» **TASK TO COMPLETE**
Below is a listing. Quote from it, exactly, the lines from the one containing "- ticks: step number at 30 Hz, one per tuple" down to the one containing "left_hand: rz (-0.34", both ends included, and nothing else.

» **EXTRACTED RECORDS**
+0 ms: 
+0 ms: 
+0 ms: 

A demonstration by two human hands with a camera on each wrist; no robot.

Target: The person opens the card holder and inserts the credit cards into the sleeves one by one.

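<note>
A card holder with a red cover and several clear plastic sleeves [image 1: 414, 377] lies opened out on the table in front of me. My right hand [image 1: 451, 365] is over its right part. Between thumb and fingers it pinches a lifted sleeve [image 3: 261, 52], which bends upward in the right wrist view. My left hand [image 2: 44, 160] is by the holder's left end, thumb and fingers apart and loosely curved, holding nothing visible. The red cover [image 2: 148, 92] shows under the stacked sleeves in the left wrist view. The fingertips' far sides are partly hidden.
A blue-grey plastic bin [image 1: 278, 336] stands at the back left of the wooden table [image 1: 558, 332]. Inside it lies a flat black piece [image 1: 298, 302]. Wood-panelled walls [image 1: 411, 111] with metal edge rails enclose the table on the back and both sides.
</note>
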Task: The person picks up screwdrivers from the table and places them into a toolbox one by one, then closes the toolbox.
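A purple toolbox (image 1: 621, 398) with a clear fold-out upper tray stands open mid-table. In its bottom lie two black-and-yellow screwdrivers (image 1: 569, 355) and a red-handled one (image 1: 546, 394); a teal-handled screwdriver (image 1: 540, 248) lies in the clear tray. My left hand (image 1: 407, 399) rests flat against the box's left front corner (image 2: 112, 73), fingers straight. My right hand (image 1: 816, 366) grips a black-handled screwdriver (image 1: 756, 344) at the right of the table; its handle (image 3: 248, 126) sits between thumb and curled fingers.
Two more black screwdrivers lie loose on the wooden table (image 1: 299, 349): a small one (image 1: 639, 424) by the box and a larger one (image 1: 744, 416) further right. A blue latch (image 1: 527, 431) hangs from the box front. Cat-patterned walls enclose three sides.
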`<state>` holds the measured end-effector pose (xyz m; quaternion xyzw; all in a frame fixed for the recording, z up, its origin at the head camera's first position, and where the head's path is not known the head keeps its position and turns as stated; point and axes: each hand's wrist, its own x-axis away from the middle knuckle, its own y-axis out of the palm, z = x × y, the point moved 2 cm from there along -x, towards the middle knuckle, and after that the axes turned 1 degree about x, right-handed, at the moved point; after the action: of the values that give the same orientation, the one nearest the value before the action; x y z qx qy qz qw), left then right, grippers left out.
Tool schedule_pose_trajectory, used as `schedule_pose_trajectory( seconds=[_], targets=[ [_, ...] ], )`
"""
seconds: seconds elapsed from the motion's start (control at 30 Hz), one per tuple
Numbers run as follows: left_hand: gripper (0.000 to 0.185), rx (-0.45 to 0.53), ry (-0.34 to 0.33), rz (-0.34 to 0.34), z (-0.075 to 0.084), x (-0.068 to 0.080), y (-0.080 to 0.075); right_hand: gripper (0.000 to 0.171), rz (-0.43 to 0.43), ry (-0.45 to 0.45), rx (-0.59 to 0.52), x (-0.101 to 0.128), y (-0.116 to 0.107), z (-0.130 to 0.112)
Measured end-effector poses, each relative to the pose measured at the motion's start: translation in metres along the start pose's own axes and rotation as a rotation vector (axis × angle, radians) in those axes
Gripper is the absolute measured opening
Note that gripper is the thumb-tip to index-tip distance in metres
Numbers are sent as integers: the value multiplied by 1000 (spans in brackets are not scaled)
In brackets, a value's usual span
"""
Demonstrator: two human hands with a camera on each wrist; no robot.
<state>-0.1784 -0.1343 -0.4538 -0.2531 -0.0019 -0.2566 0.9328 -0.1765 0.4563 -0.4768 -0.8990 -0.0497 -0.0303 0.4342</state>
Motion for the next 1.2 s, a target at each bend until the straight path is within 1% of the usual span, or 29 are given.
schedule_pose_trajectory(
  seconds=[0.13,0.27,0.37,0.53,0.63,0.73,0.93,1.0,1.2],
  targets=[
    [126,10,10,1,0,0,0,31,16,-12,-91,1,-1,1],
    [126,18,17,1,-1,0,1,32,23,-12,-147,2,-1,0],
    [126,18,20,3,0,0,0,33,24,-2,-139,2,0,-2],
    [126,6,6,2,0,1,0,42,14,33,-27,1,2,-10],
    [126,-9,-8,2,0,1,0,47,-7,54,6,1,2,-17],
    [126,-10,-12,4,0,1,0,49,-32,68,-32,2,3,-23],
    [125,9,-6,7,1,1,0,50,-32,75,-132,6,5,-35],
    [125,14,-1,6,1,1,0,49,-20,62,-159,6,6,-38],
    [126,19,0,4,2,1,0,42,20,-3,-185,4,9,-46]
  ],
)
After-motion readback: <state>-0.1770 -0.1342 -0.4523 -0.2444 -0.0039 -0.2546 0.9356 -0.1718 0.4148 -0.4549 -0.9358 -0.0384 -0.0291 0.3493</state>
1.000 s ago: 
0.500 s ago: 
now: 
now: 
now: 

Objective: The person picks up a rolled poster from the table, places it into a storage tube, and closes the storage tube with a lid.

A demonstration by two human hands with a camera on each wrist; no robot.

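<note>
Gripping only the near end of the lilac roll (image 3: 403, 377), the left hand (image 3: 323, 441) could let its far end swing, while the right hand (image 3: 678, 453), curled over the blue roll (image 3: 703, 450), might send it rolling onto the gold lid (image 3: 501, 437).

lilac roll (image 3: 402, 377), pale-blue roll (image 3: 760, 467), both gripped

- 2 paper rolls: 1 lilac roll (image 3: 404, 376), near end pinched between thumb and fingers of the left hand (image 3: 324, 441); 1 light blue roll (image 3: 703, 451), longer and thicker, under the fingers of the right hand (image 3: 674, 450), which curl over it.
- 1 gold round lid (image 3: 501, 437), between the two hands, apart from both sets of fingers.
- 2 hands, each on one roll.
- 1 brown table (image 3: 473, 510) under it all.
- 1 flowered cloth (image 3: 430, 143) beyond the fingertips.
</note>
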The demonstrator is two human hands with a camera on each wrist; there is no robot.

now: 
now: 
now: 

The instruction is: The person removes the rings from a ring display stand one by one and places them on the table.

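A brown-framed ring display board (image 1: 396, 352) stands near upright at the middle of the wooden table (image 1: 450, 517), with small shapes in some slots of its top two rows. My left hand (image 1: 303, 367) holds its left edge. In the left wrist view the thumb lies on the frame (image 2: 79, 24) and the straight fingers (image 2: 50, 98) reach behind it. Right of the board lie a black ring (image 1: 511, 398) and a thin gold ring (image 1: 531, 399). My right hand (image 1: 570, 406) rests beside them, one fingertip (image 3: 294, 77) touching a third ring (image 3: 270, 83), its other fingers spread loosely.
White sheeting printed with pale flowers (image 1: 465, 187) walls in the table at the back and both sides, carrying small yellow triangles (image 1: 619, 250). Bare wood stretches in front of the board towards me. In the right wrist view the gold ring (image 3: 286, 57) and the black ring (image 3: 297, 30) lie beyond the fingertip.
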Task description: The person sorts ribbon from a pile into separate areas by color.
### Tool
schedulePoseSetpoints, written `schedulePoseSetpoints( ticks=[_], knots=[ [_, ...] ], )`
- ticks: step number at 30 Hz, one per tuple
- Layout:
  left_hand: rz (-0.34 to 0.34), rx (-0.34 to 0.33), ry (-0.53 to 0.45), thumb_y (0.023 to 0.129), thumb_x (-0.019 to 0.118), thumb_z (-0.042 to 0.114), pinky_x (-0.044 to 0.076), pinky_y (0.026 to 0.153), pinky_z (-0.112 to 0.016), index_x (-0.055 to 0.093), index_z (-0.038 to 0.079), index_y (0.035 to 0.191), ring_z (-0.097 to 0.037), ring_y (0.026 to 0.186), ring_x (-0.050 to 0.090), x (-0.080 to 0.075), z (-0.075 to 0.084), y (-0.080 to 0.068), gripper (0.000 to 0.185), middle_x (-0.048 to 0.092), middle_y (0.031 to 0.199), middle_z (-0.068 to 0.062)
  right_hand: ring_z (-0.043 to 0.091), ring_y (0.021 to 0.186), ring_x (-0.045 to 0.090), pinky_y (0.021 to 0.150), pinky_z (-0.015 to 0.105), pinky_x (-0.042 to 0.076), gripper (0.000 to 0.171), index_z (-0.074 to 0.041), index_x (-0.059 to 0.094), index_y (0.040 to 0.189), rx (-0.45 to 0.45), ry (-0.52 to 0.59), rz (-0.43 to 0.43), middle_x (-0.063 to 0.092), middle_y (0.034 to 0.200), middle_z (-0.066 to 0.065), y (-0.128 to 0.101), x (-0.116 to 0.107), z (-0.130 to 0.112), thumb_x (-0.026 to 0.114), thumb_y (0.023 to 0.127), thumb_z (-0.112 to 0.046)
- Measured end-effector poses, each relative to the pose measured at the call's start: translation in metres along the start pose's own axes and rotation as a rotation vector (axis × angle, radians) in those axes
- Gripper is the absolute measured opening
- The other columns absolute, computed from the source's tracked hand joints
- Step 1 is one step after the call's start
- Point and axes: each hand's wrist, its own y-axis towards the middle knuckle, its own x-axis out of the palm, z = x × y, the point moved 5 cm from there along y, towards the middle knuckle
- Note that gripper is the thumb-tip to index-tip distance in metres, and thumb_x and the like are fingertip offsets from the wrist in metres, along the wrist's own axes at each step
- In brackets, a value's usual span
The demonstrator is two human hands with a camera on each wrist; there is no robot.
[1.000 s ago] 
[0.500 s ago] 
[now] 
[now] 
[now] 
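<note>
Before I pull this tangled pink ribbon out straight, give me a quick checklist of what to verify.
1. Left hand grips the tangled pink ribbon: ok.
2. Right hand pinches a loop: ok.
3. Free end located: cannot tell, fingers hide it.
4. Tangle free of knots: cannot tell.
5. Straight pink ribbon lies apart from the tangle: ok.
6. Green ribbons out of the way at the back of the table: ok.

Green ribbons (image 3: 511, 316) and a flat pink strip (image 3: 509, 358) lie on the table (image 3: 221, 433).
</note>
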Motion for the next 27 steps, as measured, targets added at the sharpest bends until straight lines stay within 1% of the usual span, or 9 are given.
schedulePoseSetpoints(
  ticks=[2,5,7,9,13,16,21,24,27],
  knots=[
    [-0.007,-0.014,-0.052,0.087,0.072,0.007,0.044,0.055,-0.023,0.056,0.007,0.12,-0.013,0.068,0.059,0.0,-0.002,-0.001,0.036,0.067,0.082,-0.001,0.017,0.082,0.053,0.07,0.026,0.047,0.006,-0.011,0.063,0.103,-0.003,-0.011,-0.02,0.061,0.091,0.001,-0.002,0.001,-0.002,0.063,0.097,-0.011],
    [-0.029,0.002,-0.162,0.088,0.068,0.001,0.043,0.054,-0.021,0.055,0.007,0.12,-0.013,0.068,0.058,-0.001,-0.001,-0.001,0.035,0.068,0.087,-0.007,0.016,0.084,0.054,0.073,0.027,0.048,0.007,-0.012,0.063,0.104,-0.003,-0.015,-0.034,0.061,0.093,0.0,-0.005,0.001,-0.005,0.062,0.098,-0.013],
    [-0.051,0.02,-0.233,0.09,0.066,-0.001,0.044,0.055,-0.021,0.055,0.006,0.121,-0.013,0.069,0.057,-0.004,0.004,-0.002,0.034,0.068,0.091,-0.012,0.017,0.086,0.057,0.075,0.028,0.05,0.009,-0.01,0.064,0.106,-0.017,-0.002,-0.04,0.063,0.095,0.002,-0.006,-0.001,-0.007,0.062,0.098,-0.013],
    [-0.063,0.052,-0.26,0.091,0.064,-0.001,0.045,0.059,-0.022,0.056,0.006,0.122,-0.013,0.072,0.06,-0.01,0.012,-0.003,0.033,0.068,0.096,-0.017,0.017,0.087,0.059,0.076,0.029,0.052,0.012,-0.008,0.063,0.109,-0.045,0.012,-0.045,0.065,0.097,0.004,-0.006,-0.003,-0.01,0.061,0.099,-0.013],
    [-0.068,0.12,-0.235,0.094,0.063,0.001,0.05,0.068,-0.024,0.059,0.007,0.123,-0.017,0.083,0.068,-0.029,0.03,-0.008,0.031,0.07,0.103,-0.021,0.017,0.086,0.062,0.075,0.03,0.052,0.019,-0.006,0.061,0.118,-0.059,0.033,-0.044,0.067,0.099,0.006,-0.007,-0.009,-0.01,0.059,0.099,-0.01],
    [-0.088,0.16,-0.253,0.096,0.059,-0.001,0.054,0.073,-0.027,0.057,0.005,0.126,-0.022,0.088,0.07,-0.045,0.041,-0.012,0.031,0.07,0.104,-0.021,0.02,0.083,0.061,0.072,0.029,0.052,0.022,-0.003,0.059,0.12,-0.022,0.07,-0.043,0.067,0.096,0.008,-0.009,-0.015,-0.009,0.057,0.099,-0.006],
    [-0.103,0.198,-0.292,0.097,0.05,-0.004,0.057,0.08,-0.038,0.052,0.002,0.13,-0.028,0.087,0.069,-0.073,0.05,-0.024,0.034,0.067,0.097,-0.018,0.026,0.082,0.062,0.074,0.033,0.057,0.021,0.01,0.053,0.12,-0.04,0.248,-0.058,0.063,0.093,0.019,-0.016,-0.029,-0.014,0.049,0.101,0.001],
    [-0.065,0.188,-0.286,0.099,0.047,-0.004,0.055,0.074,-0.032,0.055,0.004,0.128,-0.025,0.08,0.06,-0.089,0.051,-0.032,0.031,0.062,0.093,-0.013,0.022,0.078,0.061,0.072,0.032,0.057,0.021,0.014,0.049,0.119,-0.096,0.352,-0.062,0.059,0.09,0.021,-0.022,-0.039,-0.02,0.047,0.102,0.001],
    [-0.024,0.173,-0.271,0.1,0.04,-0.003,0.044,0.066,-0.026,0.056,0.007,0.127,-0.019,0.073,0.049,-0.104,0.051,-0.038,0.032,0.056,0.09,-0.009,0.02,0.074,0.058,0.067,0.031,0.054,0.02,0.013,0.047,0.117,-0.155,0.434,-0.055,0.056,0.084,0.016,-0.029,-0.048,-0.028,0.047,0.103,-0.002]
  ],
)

» **SOLUTION FOR THIS TASK**
- ticks: step number at 30 Hz, one per tuple
- Layout:
  left_hand: rz (-0.34 to 0.34), rx (-0.34 to 0.33), ry (-0.53 to 0.45), thumb_y (0.023 to 0.129), thumb_x (-0.019 to 0.118), thumb_z (-0.042 to 0.114), pinky_x (-0.044 to 0.076), pinky_y (0.026 to 0.153), pinky_z (-0.112 to 0.016), index_x (-0.055 to 0.093), index_z (-0.038 to 0.079), index_y (0.035 to 0.191), ring_z (-0.097 to 0.037), ring_y (0.026 to 0.186), ring_x (-0.050 to 0.090), x (-0.080 to 0.075), z (-0.075 to 0.084), y (-0.080 to 0.068), gripper (0.000 to 0.185), middle_x (-0.048 to 0.092), middle_y (0.031 to 0.199), middle_z (-0.068 to 0.062)

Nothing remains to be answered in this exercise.